- _RECORDED DATA_:
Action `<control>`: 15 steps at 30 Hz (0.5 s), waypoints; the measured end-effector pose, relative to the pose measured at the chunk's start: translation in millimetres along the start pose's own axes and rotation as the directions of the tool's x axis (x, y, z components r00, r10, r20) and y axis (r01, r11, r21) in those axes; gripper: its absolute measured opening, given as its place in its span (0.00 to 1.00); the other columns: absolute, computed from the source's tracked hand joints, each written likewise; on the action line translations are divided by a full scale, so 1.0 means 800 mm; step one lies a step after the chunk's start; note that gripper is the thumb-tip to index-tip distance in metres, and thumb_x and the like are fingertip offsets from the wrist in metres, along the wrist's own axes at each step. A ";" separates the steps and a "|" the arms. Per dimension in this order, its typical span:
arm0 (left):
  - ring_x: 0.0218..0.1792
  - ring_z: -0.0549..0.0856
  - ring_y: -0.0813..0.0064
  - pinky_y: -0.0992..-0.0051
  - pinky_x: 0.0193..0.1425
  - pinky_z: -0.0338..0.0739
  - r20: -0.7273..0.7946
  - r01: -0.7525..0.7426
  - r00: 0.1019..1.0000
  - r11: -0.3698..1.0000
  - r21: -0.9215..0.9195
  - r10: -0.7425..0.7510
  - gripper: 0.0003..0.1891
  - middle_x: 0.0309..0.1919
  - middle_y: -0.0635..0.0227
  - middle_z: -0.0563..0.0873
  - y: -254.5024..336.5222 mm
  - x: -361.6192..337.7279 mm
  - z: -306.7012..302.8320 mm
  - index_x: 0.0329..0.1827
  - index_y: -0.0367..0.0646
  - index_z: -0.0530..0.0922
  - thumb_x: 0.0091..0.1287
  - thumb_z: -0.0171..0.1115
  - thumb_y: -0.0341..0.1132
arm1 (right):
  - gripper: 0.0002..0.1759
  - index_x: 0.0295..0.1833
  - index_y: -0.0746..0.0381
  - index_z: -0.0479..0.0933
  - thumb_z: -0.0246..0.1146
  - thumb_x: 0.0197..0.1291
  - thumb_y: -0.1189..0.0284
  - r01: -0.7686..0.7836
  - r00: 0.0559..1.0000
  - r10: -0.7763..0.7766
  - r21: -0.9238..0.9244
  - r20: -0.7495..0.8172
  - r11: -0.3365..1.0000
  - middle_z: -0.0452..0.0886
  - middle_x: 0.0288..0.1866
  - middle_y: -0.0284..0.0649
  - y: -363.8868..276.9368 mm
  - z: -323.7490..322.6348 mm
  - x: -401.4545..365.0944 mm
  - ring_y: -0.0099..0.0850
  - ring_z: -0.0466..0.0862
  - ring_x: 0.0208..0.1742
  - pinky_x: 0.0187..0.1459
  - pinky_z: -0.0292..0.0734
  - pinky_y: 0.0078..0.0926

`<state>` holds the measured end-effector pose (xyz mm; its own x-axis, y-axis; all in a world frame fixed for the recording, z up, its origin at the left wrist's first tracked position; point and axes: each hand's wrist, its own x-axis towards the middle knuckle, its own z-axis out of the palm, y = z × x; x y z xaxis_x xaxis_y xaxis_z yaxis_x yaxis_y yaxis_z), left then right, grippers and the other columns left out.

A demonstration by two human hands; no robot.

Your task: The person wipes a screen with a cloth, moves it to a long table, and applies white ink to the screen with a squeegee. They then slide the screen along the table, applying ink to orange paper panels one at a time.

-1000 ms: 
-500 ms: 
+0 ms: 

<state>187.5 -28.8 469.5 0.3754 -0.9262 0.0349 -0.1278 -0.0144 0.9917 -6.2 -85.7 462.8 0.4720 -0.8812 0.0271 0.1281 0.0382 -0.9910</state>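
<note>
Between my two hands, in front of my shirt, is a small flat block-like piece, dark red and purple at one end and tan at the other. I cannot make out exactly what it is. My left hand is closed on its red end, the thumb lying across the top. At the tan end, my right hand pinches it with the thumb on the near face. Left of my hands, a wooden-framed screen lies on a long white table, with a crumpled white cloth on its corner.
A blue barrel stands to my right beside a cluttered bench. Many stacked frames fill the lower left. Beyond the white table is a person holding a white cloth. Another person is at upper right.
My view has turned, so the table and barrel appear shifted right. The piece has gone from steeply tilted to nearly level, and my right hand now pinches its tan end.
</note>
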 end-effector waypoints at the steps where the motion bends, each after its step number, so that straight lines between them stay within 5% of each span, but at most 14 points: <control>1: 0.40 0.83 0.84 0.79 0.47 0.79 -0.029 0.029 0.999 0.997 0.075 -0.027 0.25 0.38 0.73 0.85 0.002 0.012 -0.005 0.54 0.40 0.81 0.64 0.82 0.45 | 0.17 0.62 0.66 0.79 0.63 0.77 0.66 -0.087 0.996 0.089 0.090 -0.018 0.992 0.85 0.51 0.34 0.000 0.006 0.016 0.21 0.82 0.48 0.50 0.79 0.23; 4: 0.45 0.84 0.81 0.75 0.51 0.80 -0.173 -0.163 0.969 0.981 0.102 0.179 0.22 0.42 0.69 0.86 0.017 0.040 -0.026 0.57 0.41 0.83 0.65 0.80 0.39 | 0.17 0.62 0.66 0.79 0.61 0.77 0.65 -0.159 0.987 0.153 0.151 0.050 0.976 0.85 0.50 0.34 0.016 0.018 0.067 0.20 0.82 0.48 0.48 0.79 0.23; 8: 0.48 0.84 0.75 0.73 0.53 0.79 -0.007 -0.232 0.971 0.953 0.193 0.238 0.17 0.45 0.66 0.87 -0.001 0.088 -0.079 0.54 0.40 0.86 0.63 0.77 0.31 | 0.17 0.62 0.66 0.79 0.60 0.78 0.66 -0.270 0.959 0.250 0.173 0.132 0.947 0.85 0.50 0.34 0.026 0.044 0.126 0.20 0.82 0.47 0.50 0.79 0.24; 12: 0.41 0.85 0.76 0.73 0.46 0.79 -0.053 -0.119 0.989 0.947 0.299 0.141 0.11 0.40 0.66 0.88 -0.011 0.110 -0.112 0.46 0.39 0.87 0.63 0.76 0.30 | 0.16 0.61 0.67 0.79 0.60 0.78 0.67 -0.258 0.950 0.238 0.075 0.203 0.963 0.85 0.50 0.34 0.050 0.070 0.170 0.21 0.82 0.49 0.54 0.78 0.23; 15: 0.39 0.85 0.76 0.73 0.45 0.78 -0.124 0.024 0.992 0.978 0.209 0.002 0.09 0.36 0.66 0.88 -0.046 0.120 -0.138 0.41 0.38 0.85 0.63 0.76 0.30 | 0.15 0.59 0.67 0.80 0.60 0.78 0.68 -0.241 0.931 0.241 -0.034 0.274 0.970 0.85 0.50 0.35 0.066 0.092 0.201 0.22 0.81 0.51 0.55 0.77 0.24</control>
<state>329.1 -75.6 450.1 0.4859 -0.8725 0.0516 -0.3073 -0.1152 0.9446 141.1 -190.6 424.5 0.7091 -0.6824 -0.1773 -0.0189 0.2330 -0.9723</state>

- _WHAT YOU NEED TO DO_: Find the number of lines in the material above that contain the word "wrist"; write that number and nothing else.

- _RESULT BELOW_: 2